REQUIREMENT:
Output all the data below verbatim.

>>>

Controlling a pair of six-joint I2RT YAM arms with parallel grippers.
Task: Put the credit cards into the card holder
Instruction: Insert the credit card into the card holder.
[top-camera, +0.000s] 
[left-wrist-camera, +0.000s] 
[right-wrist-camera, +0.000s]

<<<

RESULT FOR THIS EXERCISE:
Controlling a pair of six-joint I2RT YAM arms with parallel grippers.
Task: Put the credit cards into the card holder
Instruction: Insert the credit card into the card holder.
[top-camera, +0.000s] 
[left-wrist-camera, +0.000s] 
[right-wrist-camera, +0.000s]

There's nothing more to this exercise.